她这番坦荡直接的分析,反倒让一旁旁听的顾泽期有些受不了了。
他忍不住扶额,压低声音对纪芍吐槽,“喂……你一个女同志,讨论这种话题怎么一点都不知道害臊的?”
在一旁听着纪芍对这些病症侃侃而谈,他感觉自己的脸颊都有些发烫。
而纪芍听到这话转过头,目光落在顾泽期脸上,带着几分不解和理所当然。
“顾同志,在医生眼里,患者没有性别之分,只有病症和需要帮助的人体,男性生殖系统也好,女性生殖系统也罢,都不过是正常的生理构造,需要被客观科学地对待,讳疾忌医才是大忌,你既然也是做医生的,应该不会不懂这些道理吧。”
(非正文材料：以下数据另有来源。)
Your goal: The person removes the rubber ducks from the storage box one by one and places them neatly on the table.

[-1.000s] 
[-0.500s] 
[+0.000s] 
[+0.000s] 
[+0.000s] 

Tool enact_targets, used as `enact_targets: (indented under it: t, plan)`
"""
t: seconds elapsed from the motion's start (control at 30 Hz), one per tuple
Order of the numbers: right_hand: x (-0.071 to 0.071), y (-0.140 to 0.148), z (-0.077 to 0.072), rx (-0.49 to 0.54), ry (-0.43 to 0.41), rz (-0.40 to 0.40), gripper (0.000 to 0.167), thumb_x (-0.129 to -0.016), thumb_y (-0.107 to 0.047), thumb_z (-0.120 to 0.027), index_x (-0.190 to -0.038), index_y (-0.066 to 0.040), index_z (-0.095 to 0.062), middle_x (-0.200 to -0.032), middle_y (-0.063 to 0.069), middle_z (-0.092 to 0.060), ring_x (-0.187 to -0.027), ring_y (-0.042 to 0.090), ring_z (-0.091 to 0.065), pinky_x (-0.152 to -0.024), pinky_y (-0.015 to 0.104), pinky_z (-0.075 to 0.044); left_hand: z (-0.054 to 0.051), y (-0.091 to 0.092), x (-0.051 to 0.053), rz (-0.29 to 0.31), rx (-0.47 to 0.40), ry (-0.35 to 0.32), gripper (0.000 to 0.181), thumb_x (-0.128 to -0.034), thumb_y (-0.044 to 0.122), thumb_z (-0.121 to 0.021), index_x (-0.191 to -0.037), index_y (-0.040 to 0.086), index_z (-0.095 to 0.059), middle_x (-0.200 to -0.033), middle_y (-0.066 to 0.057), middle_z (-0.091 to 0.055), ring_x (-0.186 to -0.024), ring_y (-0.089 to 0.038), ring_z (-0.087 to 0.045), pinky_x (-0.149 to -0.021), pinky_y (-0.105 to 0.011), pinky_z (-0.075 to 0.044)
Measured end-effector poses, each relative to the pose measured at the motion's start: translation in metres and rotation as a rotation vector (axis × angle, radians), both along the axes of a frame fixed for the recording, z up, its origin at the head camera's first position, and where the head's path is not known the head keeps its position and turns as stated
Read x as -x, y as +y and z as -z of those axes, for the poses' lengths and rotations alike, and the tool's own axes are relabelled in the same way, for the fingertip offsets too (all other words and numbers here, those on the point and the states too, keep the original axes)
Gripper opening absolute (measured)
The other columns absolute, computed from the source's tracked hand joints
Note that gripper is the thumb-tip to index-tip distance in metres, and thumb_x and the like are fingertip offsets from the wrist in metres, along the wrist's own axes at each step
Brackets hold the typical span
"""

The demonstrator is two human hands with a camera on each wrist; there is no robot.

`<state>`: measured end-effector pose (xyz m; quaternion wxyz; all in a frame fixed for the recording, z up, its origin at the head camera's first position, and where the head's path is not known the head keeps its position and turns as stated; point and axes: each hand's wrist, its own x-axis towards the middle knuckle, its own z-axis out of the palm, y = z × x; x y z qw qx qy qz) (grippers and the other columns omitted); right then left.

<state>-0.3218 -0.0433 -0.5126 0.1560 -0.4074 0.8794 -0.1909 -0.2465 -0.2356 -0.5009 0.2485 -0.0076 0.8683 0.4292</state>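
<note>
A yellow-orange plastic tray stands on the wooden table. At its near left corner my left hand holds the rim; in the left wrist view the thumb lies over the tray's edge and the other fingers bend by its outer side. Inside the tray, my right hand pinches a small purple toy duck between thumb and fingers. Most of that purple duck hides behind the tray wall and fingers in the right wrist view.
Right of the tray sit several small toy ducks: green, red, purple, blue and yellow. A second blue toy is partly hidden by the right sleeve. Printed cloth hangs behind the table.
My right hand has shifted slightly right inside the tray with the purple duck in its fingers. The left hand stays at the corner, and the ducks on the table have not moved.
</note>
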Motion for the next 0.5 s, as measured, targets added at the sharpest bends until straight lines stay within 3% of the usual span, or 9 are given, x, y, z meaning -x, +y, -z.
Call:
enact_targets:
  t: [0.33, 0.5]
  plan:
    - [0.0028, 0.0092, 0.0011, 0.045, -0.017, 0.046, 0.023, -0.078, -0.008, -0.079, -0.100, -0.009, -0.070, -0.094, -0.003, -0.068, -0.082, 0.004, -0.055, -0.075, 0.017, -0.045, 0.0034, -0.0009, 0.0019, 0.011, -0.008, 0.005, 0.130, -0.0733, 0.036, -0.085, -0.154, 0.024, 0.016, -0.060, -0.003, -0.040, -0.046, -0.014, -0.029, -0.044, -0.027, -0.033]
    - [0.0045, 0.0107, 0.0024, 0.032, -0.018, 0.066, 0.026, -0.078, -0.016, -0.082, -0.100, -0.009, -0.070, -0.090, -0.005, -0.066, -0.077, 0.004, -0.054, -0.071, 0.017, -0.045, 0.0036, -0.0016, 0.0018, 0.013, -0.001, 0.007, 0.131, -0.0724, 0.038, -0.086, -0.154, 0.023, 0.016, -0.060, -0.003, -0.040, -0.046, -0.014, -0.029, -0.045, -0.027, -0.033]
她这番话掷地有声,让顾泽期一时语塞,张了张嘴,竟找不到话来反驳。
谢容听着纪芍条理清晰的分析,原本忐忑的心中也生出了一丝希望的火苗。
或许……他哥这毛病,真能让纪芍治好?
然而,这丝希望刚冒头,一个画面就猛地闯入他的脑海。
他带着他那气场强大,眼神能冻死人的哥哥谢凛,来到纪芍这个小摊位或者家里,然后跟他哥说,“哥,这位纪大夫专治男科,让她给你看看吧?”
但光是想象一下他哥那时可能会露出的眼神和周身瞬间降至冰点的气压,谢容就控制不住地打了个寒颤,从头凉到脚后跟。
这……这跟直接自杀有什么区别?!
恐怕病还没看,他谢容就先被他哥给就地正法了!
顾泽期跟谢容心怀各异离开了。
送走他们,纪芍挽起袖子,正准备收拾桌上的碗筷,就听见胡同里传来管公用电话的王大婶那极具穿透力的大嗓门。
“纪家妹子——!快出来接电话!你外公打来的——!”
纪芍心头一动,赶忙擦了擦手,小跑着出了门。